REQUIREMENT ▸ Copy out every line of the material below, character for character, apart from the pictures.

THE DATA ▸
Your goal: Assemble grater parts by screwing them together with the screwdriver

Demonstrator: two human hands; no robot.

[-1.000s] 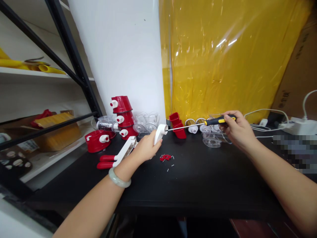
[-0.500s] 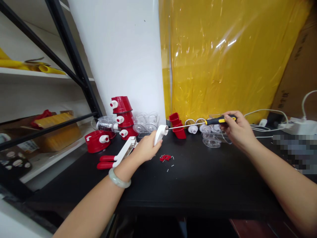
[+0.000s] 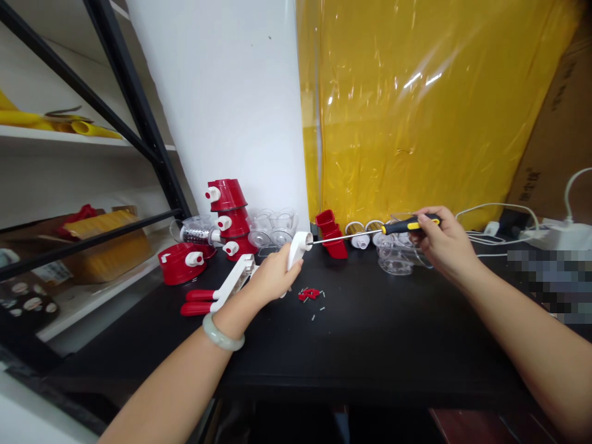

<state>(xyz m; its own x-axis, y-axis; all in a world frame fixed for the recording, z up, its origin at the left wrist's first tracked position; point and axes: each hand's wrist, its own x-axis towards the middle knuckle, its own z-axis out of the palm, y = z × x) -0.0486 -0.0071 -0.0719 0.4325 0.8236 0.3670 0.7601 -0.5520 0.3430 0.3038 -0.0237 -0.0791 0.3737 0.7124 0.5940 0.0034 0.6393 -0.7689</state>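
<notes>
Head view: handles [image 3: 198,308] lie on the table [image 3: 393,339] left of the white part [image 3: 298,248], clamped in the fingers of the left hand [image 3: 272,277]. Right of it, the screwdriver [image 3: 400,227], tip at its opening, is clamped in the right hand [image 3: 448,244]'s fingers; apparent screw work, where turning calls for alignment.

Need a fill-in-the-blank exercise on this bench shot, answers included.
The right hand holds the screwdriver by its ____. The left hand grips a ____ plastic part at the screwdriver's tip. ____ red housings stand stacked in one column. Small screws lie on the ____ tabletop.

Missing words: handle; white; three; black.
</notes>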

SOLUTION FOR THIS PROBLEM ▸
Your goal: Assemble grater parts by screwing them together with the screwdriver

Demonstrator: two human hands; no robot.

[-1.000s] 
[-0.500s] 
[+0.000s] 

<state>(xyz m; its own x-axis, y-axis; all in a world frame fixed for the recording, z up, its origin at the left wrist's first tracked position; point and axes: each hand's wrist, its own x-axis towards the middle knuckle, its own z-axis out of the palm, y = z × x) -0.0486 -0.0071 -0.0719 0.4325 0.8236 0.3670 0.7601 -0.5520 0.3430 0.3038 -0.0237 -0.0791 0.3737 0.7124 0.5940 0.0034 0.6393 -0.7689</state>
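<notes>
Head view: handles [image 3: 198,308] lie on the table [image 3: 393,339] left of the white part [image 3: 298,248], clamped in the fingers of the left hand [image 3: 272,277]. Right of it, the screwdriver [image 3: 400,227], tip at its opening, is clamped in the right hand [image 3: 448,244]'s fingers; apparent screw work, where turning calls for alignment.

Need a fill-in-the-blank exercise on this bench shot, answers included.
The right hand holds the screwdriver by its ____. The left hand grips a ____ plastic part at the screwdriver's tip. ____ red housings stand stacked in one column. Small screws lie on the ____ tabletop.

Missing words: handle; white; three; black.
</notes>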

Nothing else remains to be done for this exercise.